When I questioned him about how long he'd been writing, he responded, "If you had asked me that question six months ago, I would have said 'ten years.' However, that would have been incorrect. I recently uncovered a manuscript consisting of 100 typewritten pages. The fact that the pages were typewritten dates them to before 1984 when I first acquired Word Perfect 4.1 for my computer and stopped using my typewriter. I have been posting stories on-line for four and a half years, and have heard from hundreds of readers. Happily, all but three of those e-mails were positive, some almost embarrassingly so. People seem to get so wrapped up in particular characters that they can get a tad cranky when you write the words The End."

Etienne told me that his favorite author is the late Robert B. Parker. "His spare but elegant prose is beyond compare."

When Etienne has suffered from writer's block, he said he simply rides it out by doing other things until his muse comes back to life and the words begin to flow again.

"When she's in full flower, I write from can til can’t. When she is being elusive, I edit things already written, or find other things to do."

I asked Etienne which came first in his writing: the plot or the characters.

"Sometimes one, sometimes the other. I may come up with what I deem to be a terrific plot idea and develop characters to fit; or I sometimes come up with very specific characters and have to find something (a plot?) for them to do. More often than not, once the characters have taken on a personality, they dictate where the story will go."

Etienne does his writing in a small room in his house that has been turned into a den. It contains two recliners—one for him and one for the dog, along with his stereo and his collection of classical music. He sits with his laptop in his lap and writes until he cannot write any more—at least in that session.

Once he's finished with a manuscript, the easy part is over. He told me that the hardest part about writing is the polishing of the finished manuscript.

"No matter how many times I worked my way through the chapters, checking everything, it was hard to resist the urge to do it ‘one more time’," he explained.

On a more personal note, Etienne's favorite animal is a dog, and in fact told me that he couldn't imagine life without a dog.

When he prints, he prints in all capital letters.

"For some reason, as a kid I steadfastly refused to learn to print lower case letters," he said.

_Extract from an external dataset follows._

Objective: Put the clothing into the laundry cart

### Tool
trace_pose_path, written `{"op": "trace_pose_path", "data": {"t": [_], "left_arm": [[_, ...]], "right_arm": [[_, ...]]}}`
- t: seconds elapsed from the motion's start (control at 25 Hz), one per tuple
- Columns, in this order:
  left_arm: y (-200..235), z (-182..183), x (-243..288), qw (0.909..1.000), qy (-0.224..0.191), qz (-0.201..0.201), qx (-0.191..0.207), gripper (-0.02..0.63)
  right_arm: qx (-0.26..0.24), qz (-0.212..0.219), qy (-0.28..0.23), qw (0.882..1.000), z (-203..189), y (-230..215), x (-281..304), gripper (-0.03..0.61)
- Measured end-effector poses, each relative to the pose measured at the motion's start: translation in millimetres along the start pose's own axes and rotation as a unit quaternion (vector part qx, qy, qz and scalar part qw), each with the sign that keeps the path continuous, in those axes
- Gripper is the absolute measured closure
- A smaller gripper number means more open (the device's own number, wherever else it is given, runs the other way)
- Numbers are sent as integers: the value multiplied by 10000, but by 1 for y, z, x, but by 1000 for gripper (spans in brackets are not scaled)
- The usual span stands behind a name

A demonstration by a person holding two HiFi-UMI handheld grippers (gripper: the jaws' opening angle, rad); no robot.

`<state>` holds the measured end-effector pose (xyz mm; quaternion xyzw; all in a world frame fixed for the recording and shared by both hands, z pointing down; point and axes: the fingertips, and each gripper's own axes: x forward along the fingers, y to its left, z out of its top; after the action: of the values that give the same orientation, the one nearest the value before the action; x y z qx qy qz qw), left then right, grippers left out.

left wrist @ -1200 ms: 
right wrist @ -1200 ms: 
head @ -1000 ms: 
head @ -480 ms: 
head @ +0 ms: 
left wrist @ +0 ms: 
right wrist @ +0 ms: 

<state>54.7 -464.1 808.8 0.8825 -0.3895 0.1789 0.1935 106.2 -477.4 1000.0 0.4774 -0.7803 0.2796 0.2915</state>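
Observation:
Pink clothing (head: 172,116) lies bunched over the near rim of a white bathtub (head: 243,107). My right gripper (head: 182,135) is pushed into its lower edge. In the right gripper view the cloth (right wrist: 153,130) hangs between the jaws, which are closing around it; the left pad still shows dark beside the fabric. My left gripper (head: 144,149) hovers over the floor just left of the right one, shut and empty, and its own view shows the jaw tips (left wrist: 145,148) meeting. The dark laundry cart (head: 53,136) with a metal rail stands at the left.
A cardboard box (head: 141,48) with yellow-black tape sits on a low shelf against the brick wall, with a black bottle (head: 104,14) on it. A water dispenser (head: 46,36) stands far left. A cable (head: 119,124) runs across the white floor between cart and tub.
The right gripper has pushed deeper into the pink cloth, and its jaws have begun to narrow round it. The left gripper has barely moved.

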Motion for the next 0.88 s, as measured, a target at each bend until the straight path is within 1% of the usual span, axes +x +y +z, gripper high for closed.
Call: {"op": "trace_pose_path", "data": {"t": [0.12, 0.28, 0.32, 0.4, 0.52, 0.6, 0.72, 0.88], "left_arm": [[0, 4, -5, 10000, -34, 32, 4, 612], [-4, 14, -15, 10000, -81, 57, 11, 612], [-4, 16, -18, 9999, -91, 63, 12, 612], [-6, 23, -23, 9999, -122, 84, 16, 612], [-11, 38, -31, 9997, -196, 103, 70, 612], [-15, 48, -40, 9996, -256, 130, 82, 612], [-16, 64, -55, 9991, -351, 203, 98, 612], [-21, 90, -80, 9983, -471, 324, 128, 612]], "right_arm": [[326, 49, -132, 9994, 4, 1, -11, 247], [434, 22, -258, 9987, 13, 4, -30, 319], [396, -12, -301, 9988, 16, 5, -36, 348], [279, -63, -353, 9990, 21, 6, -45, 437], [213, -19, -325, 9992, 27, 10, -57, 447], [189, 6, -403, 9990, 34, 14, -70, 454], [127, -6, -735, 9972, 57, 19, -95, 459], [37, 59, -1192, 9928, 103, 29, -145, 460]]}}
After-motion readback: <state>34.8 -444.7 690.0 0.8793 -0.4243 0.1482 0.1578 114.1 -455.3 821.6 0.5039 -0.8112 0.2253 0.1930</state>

He told me that to find out his strangest habit, I would have to ask his partner. They've been together fifteen years, so he can recite all of them. He also sometimes helps Etienne with choosing the titles for his books.

A saying he uses a lot: “There’s a lot to be said for silence.”

The strangest thing he's ever eaten is pig's feet in a little mom-and-pop Cuban restaurant in Tampa.

Etienne shared with me that four of his sixteen great-great-grandparents came to the US from England as teenagers before 1850.

"By my calculations, that makes me 25% Brit. Most of the rest of my heritage is Scotch-Irish, with a few other nationalities thrown in."

"Can you taste the difference between Pepsi and Coke?" I wondered.

"There is a profound difference between Coke and the swill which comes in that other can. I’m from the South, and if I can’t have the 'real' thing, I will do without," he assured me.